Take a look at this:

https://www.nytimes.com/2026/01/06/opinion/trump-presidentia...:

> Instead of comparing what is happening under Trump with the situations in Hungary, Turkey and Russia, Goldstone argued that conditions in the United States are,

>> ironically, more like what happened in Venezuela, where after a century of reasonably prosperous democratic government, decades of elite self-serving neglect of popular welfare led to the election of Hugo Chávez with a mandate to get rid of the old elites and create a populist dictatorship.

>> I find that decades-long trends in the U.S. — stagnating wages for non-college-educated males, sharply declining social mobility, fierce political polarization among the elites and a government sinking deeper and deeper into debt — are earmarks of countries heading into revolutionary upheaval.

>> Just as the French monarchy, despite being the richest and archetypal monarchy, collapsed in the late 18th century because of popular immiseration, elite conflicts and state debts, so the U.S. today, despite being the richest and archetypal democratic republic, is seeing its institutions come under attack today for a similar set of conditions.

Trump is a symptom, not the cause.
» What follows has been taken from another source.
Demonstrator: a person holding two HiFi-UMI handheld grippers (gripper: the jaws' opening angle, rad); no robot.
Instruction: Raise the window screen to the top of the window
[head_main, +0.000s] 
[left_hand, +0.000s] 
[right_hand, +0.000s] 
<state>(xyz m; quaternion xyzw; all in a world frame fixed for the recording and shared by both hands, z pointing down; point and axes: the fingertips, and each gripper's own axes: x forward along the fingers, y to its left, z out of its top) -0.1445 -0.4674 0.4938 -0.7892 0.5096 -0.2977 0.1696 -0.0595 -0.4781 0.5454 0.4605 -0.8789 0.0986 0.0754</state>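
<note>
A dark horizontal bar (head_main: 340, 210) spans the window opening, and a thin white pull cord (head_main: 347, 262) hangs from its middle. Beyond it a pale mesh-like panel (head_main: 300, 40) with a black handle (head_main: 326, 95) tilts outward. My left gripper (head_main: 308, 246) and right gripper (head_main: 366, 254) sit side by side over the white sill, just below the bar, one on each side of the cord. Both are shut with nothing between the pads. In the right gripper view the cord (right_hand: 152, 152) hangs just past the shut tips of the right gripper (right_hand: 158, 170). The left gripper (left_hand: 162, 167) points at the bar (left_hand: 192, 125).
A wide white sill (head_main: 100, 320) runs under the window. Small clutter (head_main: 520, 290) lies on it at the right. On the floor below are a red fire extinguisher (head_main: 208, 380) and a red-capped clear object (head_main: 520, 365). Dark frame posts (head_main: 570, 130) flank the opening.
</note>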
But a lot of people really want you to focus on him, to deflect the blame from themselves hopefully return to their prior "self-serving neglect of popular welfare."



> Trump is a symptom, not the cause.

For sure, but there's something to be said about nobody else being able to amass so much power with the right and losing to a saner candidate (Haley, Romney, basically anybody else).


>> Trump is a symptom, not the cause.

> For sure, but there's something to be said about nobody else being able to amass so much power with the right and losing to a saner candidate (Haley, Romney, basically anybody else).

I'm not exactly sure what you're saying, but I think it goes back to him being a symptom. Trump has some personality defects, but those defects seemed to allow him to speak to real issues that prior political consensus wanted to ignore (e.g. questioning globalization and free trade orthodoxy, immigration). He got elected because he spoke to those things, but then that put his personality defects in power.

If the prior establishment had listened and addressed those issues, Trump would have never been viable. His existence as president is due to them arrogantly leaving those issues unaddressed.